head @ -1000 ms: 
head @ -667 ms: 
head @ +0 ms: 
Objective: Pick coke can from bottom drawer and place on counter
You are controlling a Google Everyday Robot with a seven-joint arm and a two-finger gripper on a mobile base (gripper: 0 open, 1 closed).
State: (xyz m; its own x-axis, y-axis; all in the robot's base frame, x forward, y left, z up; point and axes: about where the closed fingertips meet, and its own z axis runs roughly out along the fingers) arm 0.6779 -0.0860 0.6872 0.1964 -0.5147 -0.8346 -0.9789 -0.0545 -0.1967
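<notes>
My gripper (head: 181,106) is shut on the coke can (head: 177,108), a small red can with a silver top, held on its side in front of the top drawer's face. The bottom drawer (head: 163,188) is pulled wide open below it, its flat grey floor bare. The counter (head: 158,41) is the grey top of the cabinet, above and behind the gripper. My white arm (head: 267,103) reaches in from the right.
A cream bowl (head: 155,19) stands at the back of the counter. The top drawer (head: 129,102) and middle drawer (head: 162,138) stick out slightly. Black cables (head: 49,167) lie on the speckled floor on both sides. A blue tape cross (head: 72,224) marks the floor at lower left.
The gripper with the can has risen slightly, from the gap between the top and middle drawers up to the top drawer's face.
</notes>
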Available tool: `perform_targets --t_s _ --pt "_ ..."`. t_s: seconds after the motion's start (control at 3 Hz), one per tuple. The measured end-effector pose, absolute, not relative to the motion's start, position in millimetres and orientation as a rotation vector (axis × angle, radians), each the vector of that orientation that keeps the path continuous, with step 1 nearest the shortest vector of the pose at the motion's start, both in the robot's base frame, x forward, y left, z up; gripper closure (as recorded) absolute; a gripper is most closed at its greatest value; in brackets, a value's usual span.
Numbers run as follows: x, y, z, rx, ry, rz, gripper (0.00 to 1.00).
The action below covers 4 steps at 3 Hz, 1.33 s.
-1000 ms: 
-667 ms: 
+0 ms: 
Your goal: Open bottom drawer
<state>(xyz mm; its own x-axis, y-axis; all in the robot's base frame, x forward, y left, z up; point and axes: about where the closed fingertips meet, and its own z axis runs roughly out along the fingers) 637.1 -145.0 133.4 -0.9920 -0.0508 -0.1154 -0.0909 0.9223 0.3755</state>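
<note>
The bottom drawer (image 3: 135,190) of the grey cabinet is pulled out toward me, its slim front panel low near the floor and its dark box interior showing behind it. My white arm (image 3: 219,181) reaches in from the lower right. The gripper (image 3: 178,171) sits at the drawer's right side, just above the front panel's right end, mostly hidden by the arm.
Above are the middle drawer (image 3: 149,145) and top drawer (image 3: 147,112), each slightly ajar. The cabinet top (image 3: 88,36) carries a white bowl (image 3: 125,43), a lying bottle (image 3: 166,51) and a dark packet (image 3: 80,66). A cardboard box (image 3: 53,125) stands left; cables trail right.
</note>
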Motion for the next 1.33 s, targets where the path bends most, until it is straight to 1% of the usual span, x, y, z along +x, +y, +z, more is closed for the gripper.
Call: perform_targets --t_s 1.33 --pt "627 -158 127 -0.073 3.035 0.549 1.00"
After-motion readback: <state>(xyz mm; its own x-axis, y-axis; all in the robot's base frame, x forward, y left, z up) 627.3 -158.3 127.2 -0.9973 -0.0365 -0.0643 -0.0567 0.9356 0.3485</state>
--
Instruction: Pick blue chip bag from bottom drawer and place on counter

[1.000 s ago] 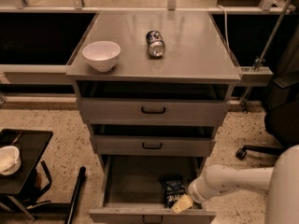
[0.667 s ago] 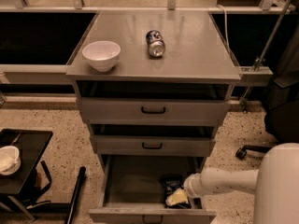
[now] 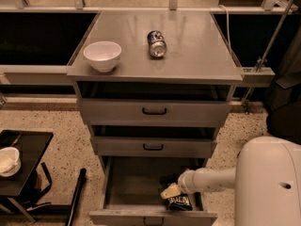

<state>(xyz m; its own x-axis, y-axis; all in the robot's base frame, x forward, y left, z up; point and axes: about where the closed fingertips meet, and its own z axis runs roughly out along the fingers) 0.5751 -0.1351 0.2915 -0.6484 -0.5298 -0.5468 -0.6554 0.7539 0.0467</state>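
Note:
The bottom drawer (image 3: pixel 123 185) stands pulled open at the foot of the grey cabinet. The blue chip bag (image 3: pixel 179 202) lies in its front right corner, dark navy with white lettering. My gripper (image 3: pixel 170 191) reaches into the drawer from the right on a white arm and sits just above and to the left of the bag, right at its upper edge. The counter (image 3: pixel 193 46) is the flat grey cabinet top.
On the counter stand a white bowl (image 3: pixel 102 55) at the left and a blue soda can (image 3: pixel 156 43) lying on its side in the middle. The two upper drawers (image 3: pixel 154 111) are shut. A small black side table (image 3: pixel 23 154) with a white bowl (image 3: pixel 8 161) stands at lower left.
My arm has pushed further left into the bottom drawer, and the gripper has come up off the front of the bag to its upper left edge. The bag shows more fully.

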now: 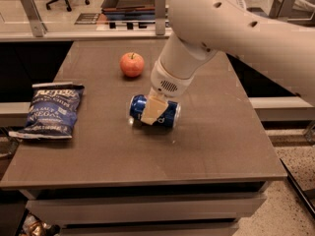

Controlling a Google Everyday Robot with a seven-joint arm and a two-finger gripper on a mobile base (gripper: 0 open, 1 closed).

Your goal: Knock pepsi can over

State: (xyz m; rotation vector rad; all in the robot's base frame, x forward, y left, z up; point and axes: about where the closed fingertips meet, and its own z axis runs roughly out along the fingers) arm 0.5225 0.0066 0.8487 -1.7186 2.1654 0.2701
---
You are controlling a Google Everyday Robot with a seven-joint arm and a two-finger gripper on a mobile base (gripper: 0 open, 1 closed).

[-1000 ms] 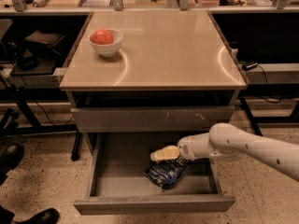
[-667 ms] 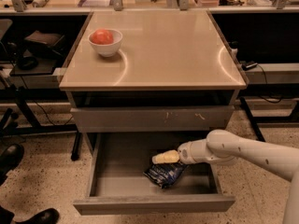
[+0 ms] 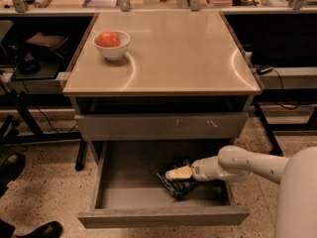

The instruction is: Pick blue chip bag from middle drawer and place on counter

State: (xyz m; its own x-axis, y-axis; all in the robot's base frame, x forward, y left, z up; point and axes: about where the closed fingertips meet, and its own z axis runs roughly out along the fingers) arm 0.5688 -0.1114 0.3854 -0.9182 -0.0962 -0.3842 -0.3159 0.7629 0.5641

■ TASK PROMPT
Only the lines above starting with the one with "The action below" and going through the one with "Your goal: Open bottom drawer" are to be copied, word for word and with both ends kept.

■ OUTPUT FOR THIS EXERCISE
The action below covers 4 steps at 3 Hz, 1.33 s.
-1000 ms: 
-667 ms: 
+0 ms: 
Your goal: Open bottom drawer

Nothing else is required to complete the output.